SalvusFlow Configuration

What is a Site?

A major part of SalvusFlow is its remote job execution framework. Every time a simulation is run with SalvusFlow, that framework is used. In such cases the site at which you want to run a simulation has to be specified.

A site is a set of configuration parameters which describe how to run SalvusCompute on a local or remote machine. Every site must have a unique name.

Most of the Salvus tutorials use a site called "local" with a local site type. We recommend to set this up as well if you want to follow along the tutorials.

Supported Site Types

It is an obvious choice which site type is suitable for any given machine. Salvus currently supports the following site types. Please contact Mondaic if your cluster's job management system is not listed.
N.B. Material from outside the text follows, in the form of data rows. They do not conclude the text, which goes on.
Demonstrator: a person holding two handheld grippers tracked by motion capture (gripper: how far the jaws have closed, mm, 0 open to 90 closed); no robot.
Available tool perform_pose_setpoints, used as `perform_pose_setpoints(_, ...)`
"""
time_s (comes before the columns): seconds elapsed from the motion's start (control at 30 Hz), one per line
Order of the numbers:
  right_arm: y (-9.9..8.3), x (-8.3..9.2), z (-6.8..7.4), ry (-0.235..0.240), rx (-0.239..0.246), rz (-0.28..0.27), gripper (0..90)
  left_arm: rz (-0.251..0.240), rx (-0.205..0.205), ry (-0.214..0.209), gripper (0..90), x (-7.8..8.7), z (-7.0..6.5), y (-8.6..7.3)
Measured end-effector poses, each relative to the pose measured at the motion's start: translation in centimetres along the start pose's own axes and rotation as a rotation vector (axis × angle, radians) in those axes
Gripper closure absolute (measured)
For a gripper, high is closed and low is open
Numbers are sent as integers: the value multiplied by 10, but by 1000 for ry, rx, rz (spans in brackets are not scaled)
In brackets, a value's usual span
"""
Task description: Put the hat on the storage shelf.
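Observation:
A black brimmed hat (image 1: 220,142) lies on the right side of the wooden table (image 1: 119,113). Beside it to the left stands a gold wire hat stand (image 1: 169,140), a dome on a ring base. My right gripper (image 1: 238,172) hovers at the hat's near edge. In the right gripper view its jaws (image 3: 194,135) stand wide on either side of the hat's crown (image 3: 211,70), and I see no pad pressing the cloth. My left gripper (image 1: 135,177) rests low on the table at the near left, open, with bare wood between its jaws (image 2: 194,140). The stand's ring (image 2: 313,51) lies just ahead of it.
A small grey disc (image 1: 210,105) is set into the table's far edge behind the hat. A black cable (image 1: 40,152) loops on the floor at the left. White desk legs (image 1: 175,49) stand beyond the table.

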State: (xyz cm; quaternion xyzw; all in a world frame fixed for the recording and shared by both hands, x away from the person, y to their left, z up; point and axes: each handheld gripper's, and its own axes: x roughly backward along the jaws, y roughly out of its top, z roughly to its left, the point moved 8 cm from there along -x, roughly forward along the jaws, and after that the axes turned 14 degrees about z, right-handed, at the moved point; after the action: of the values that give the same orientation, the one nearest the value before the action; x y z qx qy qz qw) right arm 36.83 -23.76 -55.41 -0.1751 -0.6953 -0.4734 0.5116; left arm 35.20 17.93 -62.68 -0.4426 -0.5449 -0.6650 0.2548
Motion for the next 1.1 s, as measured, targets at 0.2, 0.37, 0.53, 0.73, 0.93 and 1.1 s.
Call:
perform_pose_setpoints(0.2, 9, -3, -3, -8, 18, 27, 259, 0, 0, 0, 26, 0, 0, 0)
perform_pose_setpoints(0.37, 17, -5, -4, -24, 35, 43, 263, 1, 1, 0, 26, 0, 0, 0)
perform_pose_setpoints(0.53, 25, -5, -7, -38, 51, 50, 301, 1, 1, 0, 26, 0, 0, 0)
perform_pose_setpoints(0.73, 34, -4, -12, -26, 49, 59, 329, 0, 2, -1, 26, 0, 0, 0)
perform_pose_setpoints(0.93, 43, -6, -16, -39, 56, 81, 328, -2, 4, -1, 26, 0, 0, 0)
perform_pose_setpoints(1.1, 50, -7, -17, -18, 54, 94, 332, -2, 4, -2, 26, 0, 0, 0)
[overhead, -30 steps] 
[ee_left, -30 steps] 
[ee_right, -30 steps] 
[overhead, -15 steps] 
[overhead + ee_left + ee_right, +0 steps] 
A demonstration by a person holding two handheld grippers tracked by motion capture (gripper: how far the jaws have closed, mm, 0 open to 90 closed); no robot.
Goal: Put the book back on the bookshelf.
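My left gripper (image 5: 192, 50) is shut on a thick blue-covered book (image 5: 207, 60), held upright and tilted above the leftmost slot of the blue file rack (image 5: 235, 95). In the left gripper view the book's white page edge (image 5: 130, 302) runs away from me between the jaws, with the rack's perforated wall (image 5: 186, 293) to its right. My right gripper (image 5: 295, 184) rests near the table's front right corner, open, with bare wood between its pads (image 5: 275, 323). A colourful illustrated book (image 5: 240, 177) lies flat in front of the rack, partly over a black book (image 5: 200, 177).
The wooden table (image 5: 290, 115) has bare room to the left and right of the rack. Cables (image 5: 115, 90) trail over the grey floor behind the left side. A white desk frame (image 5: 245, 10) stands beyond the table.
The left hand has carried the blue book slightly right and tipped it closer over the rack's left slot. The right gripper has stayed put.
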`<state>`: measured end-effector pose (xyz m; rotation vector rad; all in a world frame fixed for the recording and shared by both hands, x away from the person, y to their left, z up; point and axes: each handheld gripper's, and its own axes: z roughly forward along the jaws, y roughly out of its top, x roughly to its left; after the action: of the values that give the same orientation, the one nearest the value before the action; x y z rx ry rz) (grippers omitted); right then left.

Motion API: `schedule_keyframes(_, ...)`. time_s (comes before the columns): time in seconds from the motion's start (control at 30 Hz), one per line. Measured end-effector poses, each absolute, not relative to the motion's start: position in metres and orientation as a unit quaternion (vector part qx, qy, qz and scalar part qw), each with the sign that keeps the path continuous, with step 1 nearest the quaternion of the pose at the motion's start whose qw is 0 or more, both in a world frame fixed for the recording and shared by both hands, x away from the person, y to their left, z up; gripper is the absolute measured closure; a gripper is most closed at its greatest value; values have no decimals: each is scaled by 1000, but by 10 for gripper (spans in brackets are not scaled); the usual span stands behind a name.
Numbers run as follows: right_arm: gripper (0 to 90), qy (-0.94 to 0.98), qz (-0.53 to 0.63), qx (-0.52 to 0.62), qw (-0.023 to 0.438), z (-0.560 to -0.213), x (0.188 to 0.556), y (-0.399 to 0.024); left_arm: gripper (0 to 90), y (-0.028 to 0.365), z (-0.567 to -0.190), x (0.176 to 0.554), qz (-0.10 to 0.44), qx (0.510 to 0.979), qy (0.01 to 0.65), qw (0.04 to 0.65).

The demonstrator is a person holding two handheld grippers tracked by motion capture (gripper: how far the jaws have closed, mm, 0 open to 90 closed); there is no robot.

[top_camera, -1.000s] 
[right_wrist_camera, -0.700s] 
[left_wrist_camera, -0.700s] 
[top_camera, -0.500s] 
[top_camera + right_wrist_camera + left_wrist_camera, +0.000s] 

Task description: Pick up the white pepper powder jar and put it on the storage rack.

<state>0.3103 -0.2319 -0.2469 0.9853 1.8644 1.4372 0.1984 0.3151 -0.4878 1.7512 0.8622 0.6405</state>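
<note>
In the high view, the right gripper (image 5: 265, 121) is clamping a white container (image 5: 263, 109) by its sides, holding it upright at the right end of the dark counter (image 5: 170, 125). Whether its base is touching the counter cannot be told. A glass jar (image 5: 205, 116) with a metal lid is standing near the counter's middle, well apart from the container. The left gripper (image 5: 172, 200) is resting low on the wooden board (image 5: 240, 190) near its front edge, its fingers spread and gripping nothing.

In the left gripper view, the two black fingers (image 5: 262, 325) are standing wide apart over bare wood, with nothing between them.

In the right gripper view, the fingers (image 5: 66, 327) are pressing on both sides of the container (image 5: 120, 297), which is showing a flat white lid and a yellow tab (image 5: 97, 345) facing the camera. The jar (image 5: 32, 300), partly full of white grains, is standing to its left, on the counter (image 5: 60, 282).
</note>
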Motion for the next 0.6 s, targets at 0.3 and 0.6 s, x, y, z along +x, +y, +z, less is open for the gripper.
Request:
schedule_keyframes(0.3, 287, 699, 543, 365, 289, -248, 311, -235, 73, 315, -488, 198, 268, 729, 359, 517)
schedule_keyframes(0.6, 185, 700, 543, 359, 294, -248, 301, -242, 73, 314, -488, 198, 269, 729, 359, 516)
  • local: Runs simulations on the same machine as SalvusFlow. This is the only site type that does not use SSH.
  • ssh: For simulations on remote machines/work stations without a job queuing system. Uses SSH for remote communication.
  • slurm: For clusters with the slurm job submission system. Uses SSH for remote communication.
  • pbs: For clusters with the PbsPro job submission system. Uses SSH for remote communication.
  • lsf: For clusters using the IBM Spectrum LSF job management system. Uses SSH for remote communication.

SSH configuration is sometimes a major hurdle for people who don't regularly use it, thus we have a separate page to help with that.

Adding a New Site

There are three recommended ways to add a new site:

  1. The second would be to launch an interactive wizard which will ask you a number of questions to initialize a site. This will also offer to download and install SalvusCompute if necessary. Start it by executing
salvus-cli add-site
  1. Use the Salvus Configuration Builder.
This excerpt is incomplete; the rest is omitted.